I have been searching for the answer to the following question:
Why is it of utmost importance that believers understand the times we live in and know with as much certainty as possible the timing and sequence of prophetic events the will (are) unfolding?
Time and time again, I speak with believers who either have no knowledge of eschatology or very little knowledge of this topic. I also encounter believers who say that spiritual preparation only evolves prayer, bible study and fellowship with other believers. There is no need to study the Book of Revelation, Daniel, Matt. 24, etc. They believe that a true relationship with the Lord is all they need in these endtimes.
For some reason there is a burning desire in my heart that there is something wrong with this thinking. I have not been able to articulate the reason why it is so important to understand that we will encounter the Antichrist and his assault on the people of God; a time like no other in all of biblical history.
Pastors are not preaching this message from the pulpits. America Christians are going about their daily lives attending church, going to conferences and whatever else they do with no perception of what will befall us in the coming future.
Thanks for the question. I have been asked this more than a few times.

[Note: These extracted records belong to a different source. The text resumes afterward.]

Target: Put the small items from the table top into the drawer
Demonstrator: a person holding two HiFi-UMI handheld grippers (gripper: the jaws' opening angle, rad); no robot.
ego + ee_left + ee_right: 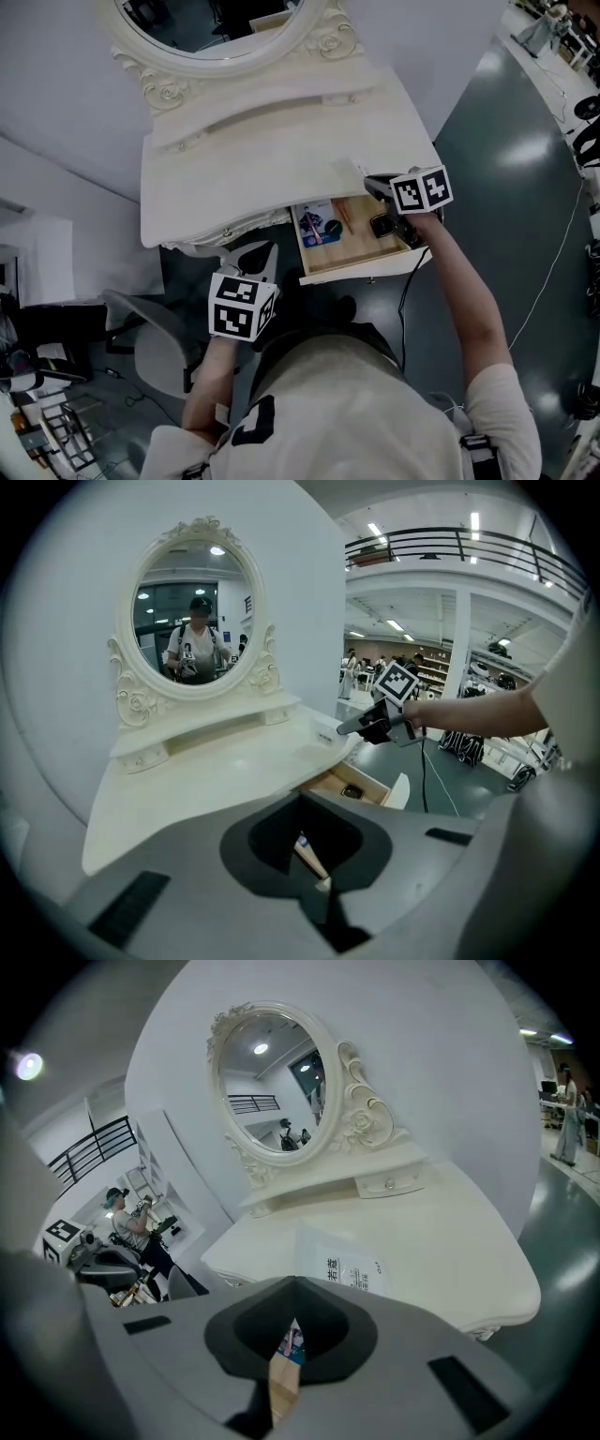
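Note:
The white dressing table (281, 141) has its drawer (366, 274) pulled out at the front right. On the drawer's wooden floor lie a colourful card (314, 225), a small dark round item (332, 226) and a black item (382, 226). My right gripper (368, 181) is shut and empty, over the table's front edge above the drawer's right part; in the left gripper view it is the right gripper (352, 726). My left gripper (265, 248) is also shut and empty, low in front of the table, left of the drawer. A white printed label (342, 1265) lies on the table top.
An oval mirror (216, 23) in an ornate white frame stands at the back of the table. A grey chair (150, 337) sits to the left, beside my left arm. A thin cable (562, 253) runs over the dark floor at the right.

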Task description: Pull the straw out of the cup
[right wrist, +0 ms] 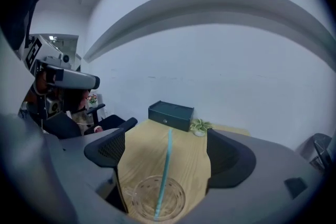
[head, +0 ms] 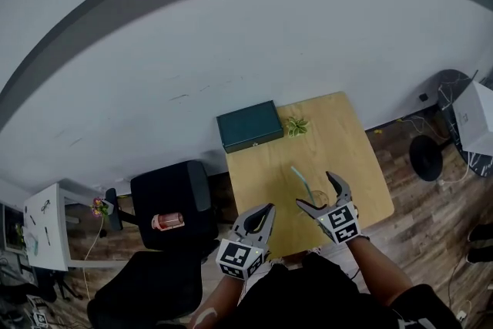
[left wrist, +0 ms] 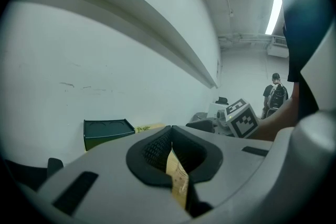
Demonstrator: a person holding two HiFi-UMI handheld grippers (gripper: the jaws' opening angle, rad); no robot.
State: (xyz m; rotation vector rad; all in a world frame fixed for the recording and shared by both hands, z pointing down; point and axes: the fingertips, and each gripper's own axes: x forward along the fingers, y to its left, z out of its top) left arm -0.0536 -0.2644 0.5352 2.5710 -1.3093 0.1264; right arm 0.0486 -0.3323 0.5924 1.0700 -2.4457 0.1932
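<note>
Head view, cup (right wrist: 140, 202) barely visible behind right tool (head: 314, 189), spread wide around straw (head: 300, 179), left tool (head: 269, 209) closed, empty.

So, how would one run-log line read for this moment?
step: pre-grasp | right gripper: open, astride teal straw | clear cup: straw inside | left gripper: shut, empty

The middle of the tabletop (head: 339, 135) is lying bare, so a gripper is getting lots of room there. A green box (head: 249, 125) is sitting at the far left corner. A little plant (head: 296, 125) is standing just beside it on the far edge. The wall (head: 231, 50) is closing off that side. Near the near edge a cup (right wrist: 157, 198) is standing with a straw (right wrist: 165, 170) sticking up. The right gripper (head: 315, 189) is holding its jaws wide on both sides, not touching. A black chair (head: 173, 200) is crowding the left edge.
</note>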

Some of the most severe warnings in the Bible relate to eschatological warnings from Jesus, Paul, Peter, the book of Revelation, and not least the prophets. These warnings are of two kinds: (1) during the great tribulation there will be the temptation for the church to believe false teachings, and (2) the temptation to avoid persecution by worshiping Antichrist. Someone may be saying, “Oh, I could never bow the knee to Antichrist.” Really? The apostle Peter thought he would never betray his Lord three times. But he did. Indeed, he received forgiveness for his betrayal. However, with Antichrist there will be no second chance (Rev 14:9–12). Jesus says that these temptations will be so great that if it were possible the elect would be deceived (Matt 24:24).
So Jesus employs warnings as a means to persevere the elect. Those who do not persevere will prove that they were never truly God’s own.
There is a phenomenon I have seen in the church. Many want to affirm the “exhortation” teachings of Jesus concerning his coming, for example, the parable of the ten virgins. But they do not want to affirm the didactic teaching of the events before the Lord’s return—which the exhortations are based on! That mindset may sound pious, but it is not biblical reality. The thinking is, “We need to heed Jesus’ warnings to be spiritually prepared for his return; but we should not be concerned about the events leading up to his return.”
For example, they will ignore or give lip service to Jesus’ didactic teaching in Matthew 24:1–35; but will then apply verses 36 through chapter 25 to the church. That is selective using of Jesus’ teaching. It needs to be taken as a whole, not isolating its parts from each other.
To illustrate this, pretribulationist Craig Blaising argues as such in, Three Views on The Rapture: Pretribulation, Prewrath, or Posttribulation. He bifurcates Jesus’ didactic teaching before Matthew 24:36 as not applying to the church, and disconnects it from the spiritual application after verse 36. Consequently, Jesus intent in Matthew 24 is distorted. The spiritual application should be seen as grounded in his teaching of the Antichrist’s great tribulation. Otherwise, his exhortations are unintelligible.
In short, difficult times are coming upon the church. Indeed, it is essential to pray and fellowship (“not neglecting to meet together, as is the habit of some, but encouraging one another, and all the more as you see the Day drawing near” Heb 10:25). But we must also immerse ourselves in the Scriptural teaching on what will befall the church in this generation or another one to come, as our Lord himself felt compelled to teach.